When I ran the piece that Michael Puchercos, GMD/CEO of Lafarge Africa Plc, was leaving Lafarge to take the CEO role in Dangote Cement, I expected one specific comment here. Unfortunately, in our LinkedIn Nation and Tekedia, that did not come. I was largely disappointed that we have not sharpened the antenna for people to have noticed that Lafarge Africa failed on one of the most important governance systems in corporate boards: non-compete clause for Senior Executives within a specific period, upon exit. Yes, a CEO cannot leave Lafarge and join a competitor the next day!
If I had served in Lafarge Africa board, that would not have happened. Mr. Puchercos would have signed a document that would have made it impossible for him to resign from Lafarge and join Dangote Cement within at least three years. That Lafarge does not have that in the process is a total failure, and I do think shareholders deserve an explanation.
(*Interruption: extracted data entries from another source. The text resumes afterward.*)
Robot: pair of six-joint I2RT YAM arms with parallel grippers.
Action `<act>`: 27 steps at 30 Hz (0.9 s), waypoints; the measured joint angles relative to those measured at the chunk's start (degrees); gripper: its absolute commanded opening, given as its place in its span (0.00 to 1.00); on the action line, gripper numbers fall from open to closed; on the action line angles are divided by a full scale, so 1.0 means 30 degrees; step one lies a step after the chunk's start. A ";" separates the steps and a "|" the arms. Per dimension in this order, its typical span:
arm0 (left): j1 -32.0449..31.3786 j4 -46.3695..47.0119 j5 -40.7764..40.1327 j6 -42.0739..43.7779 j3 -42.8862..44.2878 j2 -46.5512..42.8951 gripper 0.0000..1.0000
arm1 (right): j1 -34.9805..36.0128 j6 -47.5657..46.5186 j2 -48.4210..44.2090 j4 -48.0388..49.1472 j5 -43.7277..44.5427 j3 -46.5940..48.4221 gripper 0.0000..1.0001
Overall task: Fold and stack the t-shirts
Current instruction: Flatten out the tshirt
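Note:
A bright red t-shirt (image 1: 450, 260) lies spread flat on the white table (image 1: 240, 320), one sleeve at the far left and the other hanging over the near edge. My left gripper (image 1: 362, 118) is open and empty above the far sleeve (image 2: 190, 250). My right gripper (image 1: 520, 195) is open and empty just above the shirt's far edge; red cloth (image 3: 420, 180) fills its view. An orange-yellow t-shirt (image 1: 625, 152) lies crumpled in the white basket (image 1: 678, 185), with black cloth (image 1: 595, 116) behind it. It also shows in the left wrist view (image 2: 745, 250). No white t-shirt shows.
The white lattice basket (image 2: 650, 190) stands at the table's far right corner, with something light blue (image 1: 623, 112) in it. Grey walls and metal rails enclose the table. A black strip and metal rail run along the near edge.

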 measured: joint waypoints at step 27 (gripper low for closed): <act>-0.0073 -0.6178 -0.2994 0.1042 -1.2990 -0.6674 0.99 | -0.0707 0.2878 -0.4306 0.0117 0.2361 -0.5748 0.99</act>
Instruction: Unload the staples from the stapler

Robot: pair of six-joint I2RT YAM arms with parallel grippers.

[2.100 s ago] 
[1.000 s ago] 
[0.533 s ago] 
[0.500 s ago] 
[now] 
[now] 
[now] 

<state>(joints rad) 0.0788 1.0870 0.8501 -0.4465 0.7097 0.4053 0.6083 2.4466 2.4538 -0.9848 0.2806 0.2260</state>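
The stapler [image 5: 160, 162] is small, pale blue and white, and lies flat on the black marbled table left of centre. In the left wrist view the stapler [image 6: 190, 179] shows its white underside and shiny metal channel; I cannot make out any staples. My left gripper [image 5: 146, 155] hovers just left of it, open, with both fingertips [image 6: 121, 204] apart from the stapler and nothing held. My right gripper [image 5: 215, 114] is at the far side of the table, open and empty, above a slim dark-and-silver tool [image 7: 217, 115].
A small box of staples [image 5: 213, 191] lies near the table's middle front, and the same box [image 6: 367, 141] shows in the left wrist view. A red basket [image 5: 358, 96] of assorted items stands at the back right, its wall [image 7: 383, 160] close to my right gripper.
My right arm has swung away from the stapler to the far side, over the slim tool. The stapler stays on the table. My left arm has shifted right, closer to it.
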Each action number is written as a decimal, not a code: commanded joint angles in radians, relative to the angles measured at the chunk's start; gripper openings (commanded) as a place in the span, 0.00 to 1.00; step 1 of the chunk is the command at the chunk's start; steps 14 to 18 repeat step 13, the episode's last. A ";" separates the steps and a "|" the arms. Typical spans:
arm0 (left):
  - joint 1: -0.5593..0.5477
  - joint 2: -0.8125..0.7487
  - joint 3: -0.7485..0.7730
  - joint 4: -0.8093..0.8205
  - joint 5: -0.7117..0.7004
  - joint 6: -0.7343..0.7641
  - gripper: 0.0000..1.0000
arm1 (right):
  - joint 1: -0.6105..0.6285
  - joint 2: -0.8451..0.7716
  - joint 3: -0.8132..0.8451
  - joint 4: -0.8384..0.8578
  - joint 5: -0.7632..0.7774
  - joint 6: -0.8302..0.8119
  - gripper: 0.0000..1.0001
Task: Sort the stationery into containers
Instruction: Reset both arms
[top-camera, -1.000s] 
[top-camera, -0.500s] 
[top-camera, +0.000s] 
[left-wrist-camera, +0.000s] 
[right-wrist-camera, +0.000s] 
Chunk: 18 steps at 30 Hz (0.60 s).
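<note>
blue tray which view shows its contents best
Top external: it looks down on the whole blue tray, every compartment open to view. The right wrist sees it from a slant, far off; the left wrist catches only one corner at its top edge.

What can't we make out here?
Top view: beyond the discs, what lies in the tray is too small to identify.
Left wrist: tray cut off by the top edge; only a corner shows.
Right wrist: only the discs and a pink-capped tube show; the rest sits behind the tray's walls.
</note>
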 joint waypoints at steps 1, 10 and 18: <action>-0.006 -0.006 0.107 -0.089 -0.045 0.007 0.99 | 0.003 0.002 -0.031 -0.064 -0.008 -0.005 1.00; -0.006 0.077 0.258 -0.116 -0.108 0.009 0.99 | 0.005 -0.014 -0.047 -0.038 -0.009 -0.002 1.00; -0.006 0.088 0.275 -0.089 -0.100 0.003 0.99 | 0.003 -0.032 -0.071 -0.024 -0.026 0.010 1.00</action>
Also, Mr. Puchercos, a beneficial of this obvious mess, has an explanation to offer. Possibly, under his watch, some executives could have departed Lafarge as he did not make sure the company has something to prevent them from joining a competitor immediately. You pay executives big money because their contracts are not typical like all of us. Part of the game is making sure they do not leave and join competitors with all the business secrets, proprietary information, etc which they have accumulated while working in a firm.
I serve on the boards of many companies. I have a playbook which becomes active when the CEO is not a Founder. A key requirement is that upon exit, the outside CEO cannot join a competitor within three years. That comes besides the typical non disclosures and confidentialities.
Lafarge Africa Board messed up big time. Of course, it could be possible that the board negotiated a monetary compensation with Puchercos/Dangote Cement which accelerated the lock-out period, from years to days. Yet, doing that does not make it better!